■ **Assigned task**:
Provide again, from the entries below, every line from the one containing "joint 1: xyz" through the one containing "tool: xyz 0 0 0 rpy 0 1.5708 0", exactly as written, and no other line.

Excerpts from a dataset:
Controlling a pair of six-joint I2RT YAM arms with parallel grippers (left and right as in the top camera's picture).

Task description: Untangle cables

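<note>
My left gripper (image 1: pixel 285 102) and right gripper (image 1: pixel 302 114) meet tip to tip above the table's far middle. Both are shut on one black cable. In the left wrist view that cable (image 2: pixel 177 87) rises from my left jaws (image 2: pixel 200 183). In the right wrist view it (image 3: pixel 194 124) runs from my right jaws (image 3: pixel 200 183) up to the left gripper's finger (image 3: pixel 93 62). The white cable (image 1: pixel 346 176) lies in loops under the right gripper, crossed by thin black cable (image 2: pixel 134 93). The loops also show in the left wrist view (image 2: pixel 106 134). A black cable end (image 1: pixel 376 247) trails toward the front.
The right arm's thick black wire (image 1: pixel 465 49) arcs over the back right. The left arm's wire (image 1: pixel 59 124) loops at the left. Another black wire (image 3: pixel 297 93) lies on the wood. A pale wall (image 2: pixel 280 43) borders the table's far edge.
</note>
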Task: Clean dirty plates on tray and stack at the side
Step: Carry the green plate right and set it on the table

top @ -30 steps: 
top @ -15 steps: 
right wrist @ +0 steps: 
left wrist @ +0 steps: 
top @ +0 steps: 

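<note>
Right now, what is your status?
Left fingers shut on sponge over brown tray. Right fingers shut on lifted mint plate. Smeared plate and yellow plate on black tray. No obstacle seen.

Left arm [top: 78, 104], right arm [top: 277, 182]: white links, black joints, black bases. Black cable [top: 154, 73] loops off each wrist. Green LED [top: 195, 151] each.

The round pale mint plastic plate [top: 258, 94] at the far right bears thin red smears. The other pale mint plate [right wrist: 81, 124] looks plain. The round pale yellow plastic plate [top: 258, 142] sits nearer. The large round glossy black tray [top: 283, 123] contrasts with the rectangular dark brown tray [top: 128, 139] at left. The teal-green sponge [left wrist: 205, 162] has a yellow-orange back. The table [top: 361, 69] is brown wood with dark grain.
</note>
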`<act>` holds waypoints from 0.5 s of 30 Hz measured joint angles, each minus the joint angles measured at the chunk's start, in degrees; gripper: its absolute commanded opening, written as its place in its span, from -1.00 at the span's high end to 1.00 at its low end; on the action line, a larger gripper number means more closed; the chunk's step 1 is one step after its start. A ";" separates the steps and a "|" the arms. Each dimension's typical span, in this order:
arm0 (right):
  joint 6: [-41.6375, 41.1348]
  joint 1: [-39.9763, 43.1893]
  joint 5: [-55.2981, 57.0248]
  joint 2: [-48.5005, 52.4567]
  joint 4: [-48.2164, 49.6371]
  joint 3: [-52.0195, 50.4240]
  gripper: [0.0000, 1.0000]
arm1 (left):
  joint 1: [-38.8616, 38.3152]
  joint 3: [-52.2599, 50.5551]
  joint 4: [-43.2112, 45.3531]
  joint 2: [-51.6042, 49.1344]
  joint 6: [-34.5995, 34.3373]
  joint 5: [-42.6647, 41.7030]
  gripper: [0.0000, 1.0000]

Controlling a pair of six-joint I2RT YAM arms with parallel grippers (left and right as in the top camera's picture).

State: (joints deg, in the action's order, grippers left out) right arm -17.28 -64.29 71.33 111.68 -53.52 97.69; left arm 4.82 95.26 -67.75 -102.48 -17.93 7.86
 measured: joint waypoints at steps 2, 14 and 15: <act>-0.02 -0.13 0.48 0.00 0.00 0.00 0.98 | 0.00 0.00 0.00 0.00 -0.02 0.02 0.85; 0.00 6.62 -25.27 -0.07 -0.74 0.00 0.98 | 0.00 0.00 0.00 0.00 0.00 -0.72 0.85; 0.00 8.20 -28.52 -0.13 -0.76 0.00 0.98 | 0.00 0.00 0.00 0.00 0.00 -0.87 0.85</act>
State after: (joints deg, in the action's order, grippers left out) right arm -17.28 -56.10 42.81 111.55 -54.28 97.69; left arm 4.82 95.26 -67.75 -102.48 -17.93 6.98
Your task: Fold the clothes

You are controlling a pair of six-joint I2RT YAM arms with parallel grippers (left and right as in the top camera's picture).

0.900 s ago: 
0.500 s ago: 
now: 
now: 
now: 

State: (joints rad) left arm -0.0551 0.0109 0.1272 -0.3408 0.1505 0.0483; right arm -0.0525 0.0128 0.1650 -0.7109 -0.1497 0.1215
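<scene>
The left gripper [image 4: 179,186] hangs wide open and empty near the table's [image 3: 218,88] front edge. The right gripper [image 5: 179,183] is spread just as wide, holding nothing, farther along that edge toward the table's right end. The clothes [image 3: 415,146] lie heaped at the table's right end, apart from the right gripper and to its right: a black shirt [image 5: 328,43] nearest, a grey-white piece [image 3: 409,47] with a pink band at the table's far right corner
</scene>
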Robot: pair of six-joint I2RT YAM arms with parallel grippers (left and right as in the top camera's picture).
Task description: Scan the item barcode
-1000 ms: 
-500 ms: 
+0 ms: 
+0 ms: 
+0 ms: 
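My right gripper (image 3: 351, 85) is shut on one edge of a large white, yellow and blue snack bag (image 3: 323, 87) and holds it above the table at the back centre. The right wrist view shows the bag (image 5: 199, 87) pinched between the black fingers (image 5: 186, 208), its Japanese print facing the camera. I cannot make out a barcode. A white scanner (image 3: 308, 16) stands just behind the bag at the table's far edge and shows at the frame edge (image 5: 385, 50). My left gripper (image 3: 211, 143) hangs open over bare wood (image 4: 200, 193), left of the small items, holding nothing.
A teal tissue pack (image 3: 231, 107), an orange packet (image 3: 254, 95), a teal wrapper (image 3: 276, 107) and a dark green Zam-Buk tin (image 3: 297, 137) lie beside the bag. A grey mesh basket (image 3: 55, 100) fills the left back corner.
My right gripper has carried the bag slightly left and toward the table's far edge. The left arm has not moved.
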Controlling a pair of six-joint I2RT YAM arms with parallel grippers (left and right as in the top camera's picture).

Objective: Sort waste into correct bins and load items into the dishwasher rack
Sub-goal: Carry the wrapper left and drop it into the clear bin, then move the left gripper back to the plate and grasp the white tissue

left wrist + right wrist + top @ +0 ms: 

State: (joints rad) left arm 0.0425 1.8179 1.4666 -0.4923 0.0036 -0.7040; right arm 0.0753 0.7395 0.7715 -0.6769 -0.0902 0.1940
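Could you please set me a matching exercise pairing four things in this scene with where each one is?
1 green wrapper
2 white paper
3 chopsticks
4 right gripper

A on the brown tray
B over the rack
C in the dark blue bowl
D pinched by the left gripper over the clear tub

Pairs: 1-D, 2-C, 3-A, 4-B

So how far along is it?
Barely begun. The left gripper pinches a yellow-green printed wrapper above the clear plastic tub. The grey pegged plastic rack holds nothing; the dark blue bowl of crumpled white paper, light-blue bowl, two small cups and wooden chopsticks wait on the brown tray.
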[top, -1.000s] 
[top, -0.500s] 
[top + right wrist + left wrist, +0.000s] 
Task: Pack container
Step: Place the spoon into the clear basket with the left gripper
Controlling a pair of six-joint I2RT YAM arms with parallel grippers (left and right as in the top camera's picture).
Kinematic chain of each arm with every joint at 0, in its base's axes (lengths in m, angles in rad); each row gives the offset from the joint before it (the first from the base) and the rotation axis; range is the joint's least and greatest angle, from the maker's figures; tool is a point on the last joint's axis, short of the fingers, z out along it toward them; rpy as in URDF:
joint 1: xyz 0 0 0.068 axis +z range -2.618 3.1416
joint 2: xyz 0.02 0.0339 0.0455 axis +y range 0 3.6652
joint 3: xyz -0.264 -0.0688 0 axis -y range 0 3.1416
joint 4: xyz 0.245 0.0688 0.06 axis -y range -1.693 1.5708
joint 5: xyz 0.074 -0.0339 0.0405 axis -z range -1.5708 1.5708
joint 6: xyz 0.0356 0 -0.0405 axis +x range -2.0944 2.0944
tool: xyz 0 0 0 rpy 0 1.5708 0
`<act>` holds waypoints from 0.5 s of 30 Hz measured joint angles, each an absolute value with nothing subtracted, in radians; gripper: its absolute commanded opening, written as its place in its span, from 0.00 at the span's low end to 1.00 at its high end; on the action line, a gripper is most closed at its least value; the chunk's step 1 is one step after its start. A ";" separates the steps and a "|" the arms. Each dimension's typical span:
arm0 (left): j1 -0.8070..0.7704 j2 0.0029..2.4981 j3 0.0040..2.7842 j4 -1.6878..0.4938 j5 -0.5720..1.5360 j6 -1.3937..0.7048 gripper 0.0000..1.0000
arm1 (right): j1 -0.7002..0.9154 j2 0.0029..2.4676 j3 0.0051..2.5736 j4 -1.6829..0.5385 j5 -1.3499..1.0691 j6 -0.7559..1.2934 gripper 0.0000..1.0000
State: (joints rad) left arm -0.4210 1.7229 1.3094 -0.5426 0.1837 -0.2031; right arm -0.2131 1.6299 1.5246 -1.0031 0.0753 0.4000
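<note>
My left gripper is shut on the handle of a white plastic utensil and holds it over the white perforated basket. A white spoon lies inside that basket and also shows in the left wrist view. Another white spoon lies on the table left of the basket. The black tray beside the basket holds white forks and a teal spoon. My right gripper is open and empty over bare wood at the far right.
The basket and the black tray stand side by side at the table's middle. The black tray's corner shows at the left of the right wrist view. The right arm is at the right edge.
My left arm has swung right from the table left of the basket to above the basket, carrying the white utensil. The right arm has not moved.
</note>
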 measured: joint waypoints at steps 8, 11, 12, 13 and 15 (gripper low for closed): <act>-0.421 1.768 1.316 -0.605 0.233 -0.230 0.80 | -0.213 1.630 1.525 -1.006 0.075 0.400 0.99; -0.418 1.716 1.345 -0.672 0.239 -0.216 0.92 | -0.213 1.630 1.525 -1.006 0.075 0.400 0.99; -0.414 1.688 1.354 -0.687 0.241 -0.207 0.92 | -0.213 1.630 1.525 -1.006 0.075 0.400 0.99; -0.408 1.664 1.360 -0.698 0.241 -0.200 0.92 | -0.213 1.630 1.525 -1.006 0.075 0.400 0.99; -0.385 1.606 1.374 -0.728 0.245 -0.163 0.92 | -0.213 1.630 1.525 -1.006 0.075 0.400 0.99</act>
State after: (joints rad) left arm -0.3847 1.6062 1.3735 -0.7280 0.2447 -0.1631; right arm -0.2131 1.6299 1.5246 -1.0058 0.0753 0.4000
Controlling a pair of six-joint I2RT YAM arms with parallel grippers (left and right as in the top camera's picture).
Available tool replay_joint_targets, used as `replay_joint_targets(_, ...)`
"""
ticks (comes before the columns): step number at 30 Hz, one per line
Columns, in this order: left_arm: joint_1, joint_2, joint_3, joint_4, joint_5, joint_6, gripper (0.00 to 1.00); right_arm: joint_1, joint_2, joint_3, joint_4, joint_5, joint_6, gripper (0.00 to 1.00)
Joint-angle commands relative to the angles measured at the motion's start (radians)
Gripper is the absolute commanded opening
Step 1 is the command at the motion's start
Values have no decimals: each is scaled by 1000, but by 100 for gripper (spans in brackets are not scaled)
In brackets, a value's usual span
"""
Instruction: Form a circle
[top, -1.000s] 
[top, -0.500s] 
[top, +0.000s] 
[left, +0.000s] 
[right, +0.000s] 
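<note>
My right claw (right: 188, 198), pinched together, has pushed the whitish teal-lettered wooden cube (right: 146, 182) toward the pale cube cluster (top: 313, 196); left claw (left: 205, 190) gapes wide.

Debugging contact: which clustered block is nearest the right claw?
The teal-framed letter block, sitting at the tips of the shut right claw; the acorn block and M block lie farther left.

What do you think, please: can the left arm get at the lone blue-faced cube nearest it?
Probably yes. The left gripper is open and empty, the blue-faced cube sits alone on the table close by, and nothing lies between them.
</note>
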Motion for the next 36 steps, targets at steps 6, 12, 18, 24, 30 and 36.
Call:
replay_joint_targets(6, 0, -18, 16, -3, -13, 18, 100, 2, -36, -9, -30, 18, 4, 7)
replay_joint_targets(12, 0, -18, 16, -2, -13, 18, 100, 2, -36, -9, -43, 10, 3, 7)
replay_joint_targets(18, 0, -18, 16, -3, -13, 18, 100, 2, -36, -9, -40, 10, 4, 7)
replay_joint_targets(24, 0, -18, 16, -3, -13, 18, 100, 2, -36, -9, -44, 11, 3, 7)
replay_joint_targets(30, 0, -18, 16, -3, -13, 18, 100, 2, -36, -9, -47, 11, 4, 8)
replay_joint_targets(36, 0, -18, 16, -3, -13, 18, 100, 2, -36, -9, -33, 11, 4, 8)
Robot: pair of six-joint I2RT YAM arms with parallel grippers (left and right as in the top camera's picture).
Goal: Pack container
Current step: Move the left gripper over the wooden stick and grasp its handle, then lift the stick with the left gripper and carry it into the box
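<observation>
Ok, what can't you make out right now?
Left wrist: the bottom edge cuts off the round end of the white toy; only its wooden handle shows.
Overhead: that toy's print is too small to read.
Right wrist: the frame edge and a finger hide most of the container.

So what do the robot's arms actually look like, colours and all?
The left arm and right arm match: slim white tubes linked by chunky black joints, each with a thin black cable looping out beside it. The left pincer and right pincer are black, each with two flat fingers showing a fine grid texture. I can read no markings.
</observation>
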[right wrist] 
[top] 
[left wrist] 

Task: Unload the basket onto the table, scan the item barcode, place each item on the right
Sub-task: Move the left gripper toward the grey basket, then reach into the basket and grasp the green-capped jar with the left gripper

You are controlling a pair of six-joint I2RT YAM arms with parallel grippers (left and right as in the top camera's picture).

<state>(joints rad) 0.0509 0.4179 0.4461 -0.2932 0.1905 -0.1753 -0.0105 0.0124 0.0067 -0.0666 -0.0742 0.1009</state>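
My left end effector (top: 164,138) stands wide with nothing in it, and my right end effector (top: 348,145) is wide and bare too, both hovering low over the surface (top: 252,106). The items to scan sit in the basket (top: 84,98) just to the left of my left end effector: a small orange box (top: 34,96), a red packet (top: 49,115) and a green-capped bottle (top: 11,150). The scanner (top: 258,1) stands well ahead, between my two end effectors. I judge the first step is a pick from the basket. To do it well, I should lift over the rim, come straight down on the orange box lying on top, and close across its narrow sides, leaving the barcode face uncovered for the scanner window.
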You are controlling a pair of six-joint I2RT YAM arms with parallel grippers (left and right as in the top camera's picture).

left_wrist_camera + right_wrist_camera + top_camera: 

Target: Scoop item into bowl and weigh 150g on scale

■ **Solved problem**:
joint 1: xyz 0 0 0.068 axis +z range -2.618 3.1416
joint 2: xyz 0.02 0.0339 0.0455 axis +y range 0 3.6652
joint 3: xyz -0.264 -0.0688 0 axis -y range 0 3.1416
joint 4: xyz 0.245 0.0688 0.06 axis -y range -1.693 1.5708
joint 5: xyz 0.074 -0.0339 0.0405 axis -z range -1.5708 1.5708
joint 6: xyz 0.0356 0 -0.0405 axis +x range -2.0944 2.0944
tool: xyz 0 0 0 rpy 0 1.5708 0

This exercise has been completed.